======== RAW DATA ========
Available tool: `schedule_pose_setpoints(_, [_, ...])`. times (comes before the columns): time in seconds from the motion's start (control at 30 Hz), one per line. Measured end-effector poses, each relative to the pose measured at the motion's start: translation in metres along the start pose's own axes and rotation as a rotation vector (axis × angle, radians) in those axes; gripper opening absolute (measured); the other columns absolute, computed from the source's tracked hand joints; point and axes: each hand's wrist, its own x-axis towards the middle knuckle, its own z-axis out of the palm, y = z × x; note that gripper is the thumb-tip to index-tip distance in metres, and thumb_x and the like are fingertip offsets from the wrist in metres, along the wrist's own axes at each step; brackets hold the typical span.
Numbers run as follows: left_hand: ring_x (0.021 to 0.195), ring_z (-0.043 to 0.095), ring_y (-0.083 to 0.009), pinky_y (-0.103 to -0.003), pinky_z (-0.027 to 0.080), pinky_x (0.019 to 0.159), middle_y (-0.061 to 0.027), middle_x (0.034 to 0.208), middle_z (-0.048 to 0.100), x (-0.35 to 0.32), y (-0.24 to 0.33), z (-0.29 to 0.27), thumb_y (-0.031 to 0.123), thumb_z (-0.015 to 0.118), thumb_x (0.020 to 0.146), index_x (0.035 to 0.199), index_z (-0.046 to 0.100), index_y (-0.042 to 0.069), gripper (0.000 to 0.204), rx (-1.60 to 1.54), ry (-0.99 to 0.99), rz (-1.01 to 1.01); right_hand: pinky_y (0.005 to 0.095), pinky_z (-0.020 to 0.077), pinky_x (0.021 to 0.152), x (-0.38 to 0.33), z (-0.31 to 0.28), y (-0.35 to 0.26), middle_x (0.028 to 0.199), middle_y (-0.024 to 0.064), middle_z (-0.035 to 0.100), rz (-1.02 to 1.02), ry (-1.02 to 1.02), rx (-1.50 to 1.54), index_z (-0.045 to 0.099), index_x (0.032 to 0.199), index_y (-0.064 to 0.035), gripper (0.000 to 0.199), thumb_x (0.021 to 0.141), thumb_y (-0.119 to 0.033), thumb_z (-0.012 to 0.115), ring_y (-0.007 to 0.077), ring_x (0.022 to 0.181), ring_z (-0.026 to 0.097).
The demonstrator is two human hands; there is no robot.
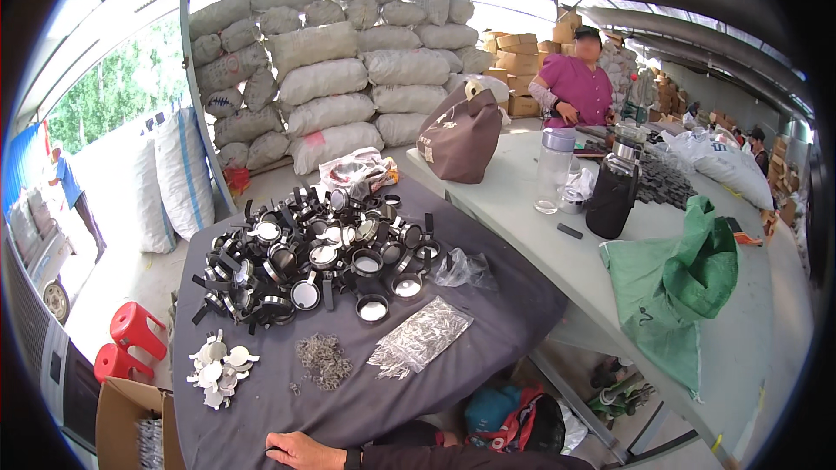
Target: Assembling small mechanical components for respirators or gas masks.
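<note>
My right hand [305, 452] rests palm-down on the near edge of the dark cloth-covered table [252, 418], fingers slightly bent and nothing seen in them. Its dark sleeve comes in from the right; my left hand is out of view. Closest to the hand lies a heap of small grey metal pieces [323, 362], too small to name surely. Beside it are a clear bag of thin silvery pins [422, 337] and several white tabbed discs [219, 368]. Farther back sits a large pile of round black-rimmed parts with black handles [306, 294].
An open carton [122, 418] and red stools [138, 331] stand at left. A pale table [522, 248] on the right bears a brown bag [460, 135], bottles [615, 191] and a green sack [670, 287]. A person in purple [575, 91] stands behind it. Stacked sacks [326, 78] line the back.
</note>
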Motion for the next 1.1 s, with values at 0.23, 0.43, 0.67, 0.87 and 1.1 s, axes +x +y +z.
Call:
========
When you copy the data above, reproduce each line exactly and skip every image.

SOLUTION FOR THIS EXERCISE:
Available tool: `schedule_pose_setpoints(_, [_, ...])`. times (comes before the columns): time in seconds from the motion's start (control at 30 Hz), one per line. Measured end-effector poses, each relative to the pose measured at the motion's start: translation in metres along the start pose's own axes and rotation as a rotation vector (axis × angle, radians) in those axes; gripper opening absolute (measured); the other columns absolute, computed from the source's tracked hand joints; point and axes: each hand's wrist, its own x-axis towards the middle knuckle, its own z-axis out of the palm, y = z × x; note that gripper is the thumb-tip to index-tip distance in metres, and thumb_x and the like are fingertip offsets from the wrist in metres, along the wrist's own axes at each step; brackets hold the typical span.
Numbers run as follows: left_hand: ring_x (0.021 to 0.195), ring_z (-0.043 to 0.095), ring_y (-0.083 to 0.009), pinky_y (-0.103 to -0.003), pinky_z (-0.027 to 0.080), pinky_x (0.019 to 0.159), middle_y (-0.061 to 0.027), middle_x (0.034 to 0.208), middle_z (-0.048 to 0.100), x (-0.35 to 0.32), y (-0.24 to 0.33), z (-0.29 to 0.27), thumb_y (-0.031 to 0.123), thumb_z (-0.015 to 0.118), thumb_x (0.020 to 0.146), index_x (0.035 to 0.199), index_z (-0.046 to 0.100), index_y (-0.042 to 0.069), gripper (0.000 to 0.204), rx (-1.60 to 1.54), ry (-0.99 to 0.99), rz (-1.01 to 1.01); right_hand: pinky_y (0.005 to 0.095), pinky_z (-0.020 to 0.077), pinky_x (0.021 to 0.152), x (-0.38 to 0.33), z (-0.31 to 0.28), y (-0.35 to 0.26), middle_x (0.028 to 0.199), middle_y (-0.024 to 0.064), middle_z (-0.035 to 0.100), rz (-1.02 to 1.02), ry (-1.02 to 1.02), rx (-1.50 to 1.54), index_z (-0.045 to 0.099), index_x (0.032 to 0.199), index_y (-0.064 to 0.035), gripper (0.000 to 0.199), thumb_x (0.021 to 0.141), thumb_y (-0.119 to 0.033), thumb_z (-0.012 to 0.115), ring_y (-0.007 to 0.077), ring_x (0.022 to 0.181), ring_z (-0.026 to 0.097).
The demonstrator is two human hands; there is no robot.
Target: Assembling small mechanical components for respirators or gas masks.
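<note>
My right hand [305, 452] rests palm-down on the near edge of the dark cloth-covered table [252, 418], fingers slightly bent and nothing seen in them. Its dark sleeve comes in from the right; my left hand is out of view. Closest to the hand lies a heap of small grey metal pieces [323, 362], too small to name surely. Beside it are a clear bag of thin silvery pins [422, 337] and several white tabbed discs [219, 368]. Farther back sits a large pile of round black-rimmed parts with black handles [306, 294].
An open carton [122, 418] and red stools [138, 331] stand at left. A pale table [522, 248] on the right bears a brown bag [460, 135], bottles [615, 191] and a green sack [670, 287]. A person in purple [575, 91] stands behind it. Stacked sacks [326, 78] line the back.
</note>
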Motion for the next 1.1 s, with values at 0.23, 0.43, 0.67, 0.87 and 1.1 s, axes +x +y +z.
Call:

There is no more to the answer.